▶ **Activity**: In the copy, keep the lines from the first line of the material below through the line containing "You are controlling" exactly as they are, and include no pictures.

==============================

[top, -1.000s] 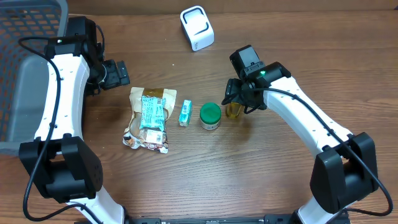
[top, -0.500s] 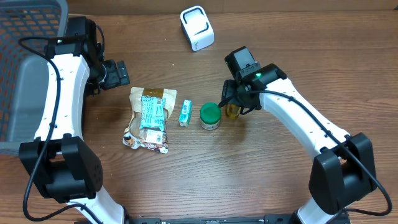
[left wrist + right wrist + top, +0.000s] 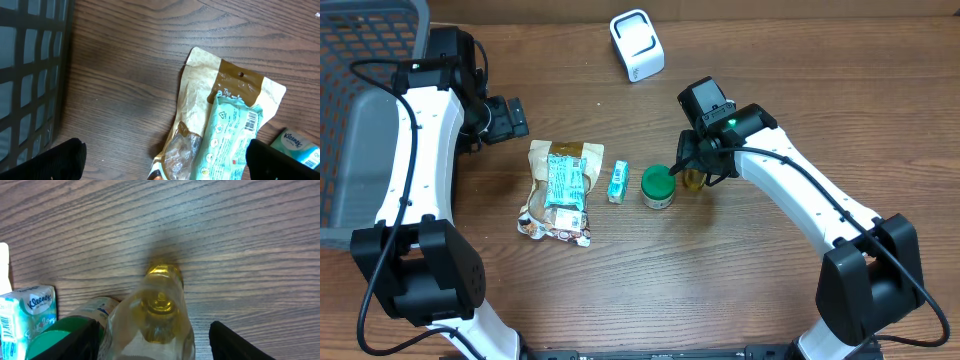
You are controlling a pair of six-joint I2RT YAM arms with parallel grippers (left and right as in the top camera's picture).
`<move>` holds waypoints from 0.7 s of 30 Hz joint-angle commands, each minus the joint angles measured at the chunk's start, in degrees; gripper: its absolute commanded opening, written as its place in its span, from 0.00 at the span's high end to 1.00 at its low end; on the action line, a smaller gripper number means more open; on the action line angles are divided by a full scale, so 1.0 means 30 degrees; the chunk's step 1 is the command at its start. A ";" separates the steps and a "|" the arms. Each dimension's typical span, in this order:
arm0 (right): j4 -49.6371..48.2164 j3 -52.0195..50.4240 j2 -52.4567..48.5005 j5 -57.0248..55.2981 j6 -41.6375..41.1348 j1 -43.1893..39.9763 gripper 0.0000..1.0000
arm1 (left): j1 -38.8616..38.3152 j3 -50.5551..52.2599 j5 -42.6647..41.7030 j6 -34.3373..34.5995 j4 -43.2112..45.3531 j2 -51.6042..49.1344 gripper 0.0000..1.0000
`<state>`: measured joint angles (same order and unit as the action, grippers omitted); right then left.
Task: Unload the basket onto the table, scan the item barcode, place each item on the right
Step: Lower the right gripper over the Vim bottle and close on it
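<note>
Nearest the robot's base, a cream-and-brown snack bag (image 3: 552,222) lies flat on the wooden table (image 3: 820,80) with a teal packet (image 3: 565,180) resting on top of it, the packet's barcode facing up in the left wrist view. Just to the right of the bag lies a small tissue pack (image 3: 618,183), and beside that stands a jar (image 3: 658,186) with a green lid. Right next to the jar stands the bottle (image 3: 161,300), small and clear with yellowish liquid, upright on the table. The right gripper (image 3: 698,165) reaches down over the bottle with one finger on each side; the jaws are parted and not clamped, and a sliver of wood shows between the bottle and one of the fingers (image 3: 240,342). Further back on the left, the left gripper (image 3: 516,118) hovers above the table near the top edge of the bag, jaws spread wide and holding nothing. At the far edge stands the white scanner (image 3: 637,44), well apart from the bottle. A dark mesh basket (image 3: 360,100) fills the far left corner.
</note>
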<state>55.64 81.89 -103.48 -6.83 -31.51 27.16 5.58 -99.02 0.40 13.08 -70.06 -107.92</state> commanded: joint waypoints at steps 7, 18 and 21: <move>0.0087 0.0277 0.0073 -0.0219 0.0000 0.0066 0.36 | -0.0124 0.0138 -0.0138 -0.0291 0.0036 0.0117 0.01; 0.0080 0.0277 0.0073 -0.0219 0.0000 0.0066 0.53 | -0.0124 0.0138 -0.0138 -0.0291 0.0036 0.0117 0.00; 0.0073 0.0277 0.0073 -0.0219 0.0000 0.0066 0.56 | -0.0124 0.0138 -0.0146 -0.0291 0.0036 0.0117 0.01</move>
<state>56.12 81.89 -103.48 -6.87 -31.48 27.16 5.58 -99.02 0.40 13.08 -70.06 -107.92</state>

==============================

▶ **Solution**:
[top, -1.000s] 
[top, -0.500s] 
[left wrist + right wrist + top, +0.000s] 
You are controlling a pair of six-joint I2RT YAM arms with parallel grippers (left and right as in the top camera's picture).

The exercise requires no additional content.